What you should do >>
Reproduce the full listing without a single change.
(Supplied information Opens)
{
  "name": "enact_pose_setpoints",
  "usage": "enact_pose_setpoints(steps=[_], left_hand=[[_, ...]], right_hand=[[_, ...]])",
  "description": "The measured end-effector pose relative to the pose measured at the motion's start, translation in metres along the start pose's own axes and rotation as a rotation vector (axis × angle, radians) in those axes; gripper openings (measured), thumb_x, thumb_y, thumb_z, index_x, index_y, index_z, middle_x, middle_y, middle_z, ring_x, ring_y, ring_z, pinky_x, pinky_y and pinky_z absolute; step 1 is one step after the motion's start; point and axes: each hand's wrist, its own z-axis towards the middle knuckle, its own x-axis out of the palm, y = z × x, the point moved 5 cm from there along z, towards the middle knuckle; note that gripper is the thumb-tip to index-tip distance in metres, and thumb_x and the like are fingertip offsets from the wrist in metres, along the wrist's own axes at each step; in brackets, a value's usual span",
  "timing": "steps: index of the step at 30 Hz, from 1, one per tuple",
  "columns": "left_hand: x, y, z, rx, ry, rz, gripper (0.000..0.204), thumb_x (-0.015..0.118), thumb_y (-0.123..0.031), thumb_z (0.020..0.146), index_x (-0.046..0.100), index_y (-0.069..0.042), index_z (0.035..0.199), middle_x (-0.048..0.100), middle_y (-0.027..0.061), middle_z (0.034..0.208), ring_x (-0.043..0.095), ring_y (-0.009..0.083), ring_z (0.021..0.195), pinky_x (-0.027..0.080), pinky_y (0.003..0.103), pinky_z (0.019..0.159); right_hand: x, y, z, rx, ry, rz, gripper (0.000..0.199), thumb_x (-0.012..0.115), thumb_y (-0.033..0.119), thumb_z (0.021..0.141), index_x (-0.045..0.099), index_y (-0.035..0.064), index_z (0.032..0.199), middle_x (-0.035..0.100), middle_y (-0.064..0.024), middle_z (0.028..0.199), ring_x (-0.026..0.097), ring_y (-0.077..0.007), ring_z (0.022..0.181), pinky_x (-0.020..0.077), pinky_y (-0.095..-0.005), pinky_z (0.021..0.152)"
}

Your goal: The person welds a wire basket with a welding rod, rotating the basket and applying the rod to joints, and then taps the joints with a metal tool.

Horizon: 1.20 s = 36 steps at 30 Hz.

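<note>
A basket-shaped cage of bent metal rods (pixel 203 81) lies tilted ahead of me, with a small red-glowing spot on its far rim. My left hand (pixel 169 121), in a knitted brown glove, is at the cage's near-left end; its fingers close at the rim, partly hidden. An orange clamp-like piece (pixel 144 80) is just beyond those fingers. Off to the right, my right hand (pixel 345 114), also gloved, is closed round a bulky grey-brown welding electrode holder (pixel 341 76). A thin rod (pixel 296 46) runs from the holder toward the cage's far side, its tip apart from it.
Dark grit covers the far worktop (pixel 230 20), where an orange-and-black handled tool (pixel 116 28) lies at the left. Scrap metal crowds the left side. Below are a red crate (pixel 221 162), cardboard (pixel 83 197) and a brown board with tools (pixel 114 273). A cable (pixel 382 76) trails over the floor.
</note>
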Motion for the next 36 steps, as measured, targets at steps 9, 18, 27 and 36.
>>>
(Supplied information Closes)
Solution >>
{
  "name": "enact_pose_setpoints",
  "usage": "enact_pose_setpoints(steps=[_], left_hand=[[_, ...]], right_hand=[[_, ...]])",
  "description": "The measured end-effector pose relative to the pose measured at the motion's start, translation in metres along the start pose's own axes and rotation as a rotation vector (axis × angle, radians) in those axes; gripper openings (measured), thumb_x, thumb_y, thumb_z, index_x, index_y, index_z, middle_x, middle_y, middle_z, ring_x, ring_y, ring_z, pinky_x, pinky_y and pinky_z absolute; step 1 is one step after the motion's start; point and axes: each hand's wrist, its own z-axis towards the middle knuckle, its own x-axis out of the palm, y = z × x, the point moved 5 cm from there along z, towards the middle knuckle; note that gripper is the thumb-tip to index-tip distance in metres, and thumb_x and the like are fingertip offsets from the wrist in metres, along the wrist's own axes at each step; in brackets, a value's usual span",
  "timing": "steps: index of the step at 30 Hz, from 1, one per tuple",
  "columns": "left_hand: x, y, z, rx, ry, rz, gripper (0.000..0.204), thumb_x (-0.015..0.118), thumb_y (-0.123..0.031), thumb_z (0.020..0.146), index_x (-0.046..0.100), index_y (-0.069..0.042), index_z (0.035..0.199), middle_x (-0.048..0.100), middle_y (-0.027..0.061), middle_z (0.034..0.208), ring_x (-0.043..0.095), ring_y (-0.009..0.083), ring_z (0.021..0.195), pinky_x (-0.027..0.080), pinky_y (0.003..0.103), pinky_z (0.019..0.159); right_hand: x, y, z, rx, ry, rz, gripper (0.000..0.199), thumb_x (-0.012..0.115), thumb_y (-0.033..0.119), thumb_z (0.021..0.141), index_x (-0.045..0.099), index_y (-0.035..0.064), index_z (0.032..0.199), middle_x (-0.035..0.100), middle_y (-0.064..0.024), middle_z (0.028..0.199), ring_x (-0.026..0.097), ring_y (-0.077..0.007), ring_z (0.022..0.181), pinky_x (-0.020..0.077), pinky_y (-0.095..-0.005), pinky_z (0.021..0.152)"
}

Your goal: The person welds a wire basket with a welding rod, rotating the basket and applying the rod to joints, and then taps the joints with a metal tool.

Horizon: 1.20 s = 36 steps at 30 Hz.

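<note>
A basket-shaped cage of bent metal rods (pixel 203 81) lies tilted ahead of me, with a small red-glowing spot on its far rim. My left hand (pixel 169 121), in a knitted brown glove, is at the cage's near-left end; its fingers close at the rim, partly hidden. An orange clamp-like piece (pixel 144 80) is just beyond those fingers. Off to the right, my right hand (pixel 345 114), also gloved, is closed round a bulky grey-brown welding electrode holder (pixel 341 76). A thin rod (pixel 296 46) runs from the holder toward the cage's far side, its tip apart from it.
Dark grit covers the far worktop (pixel 230 20), where an orange-and-black handled tool (pixel 116 28) lies at the left. Scrap metal crowds the left side. Below are a red crate (pixel 221 162), cardboard (pixel 83 197) and a brown board with tools (pixel 114 273). A cable (pixel 382 76) trails over the floor.
</note>
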Motion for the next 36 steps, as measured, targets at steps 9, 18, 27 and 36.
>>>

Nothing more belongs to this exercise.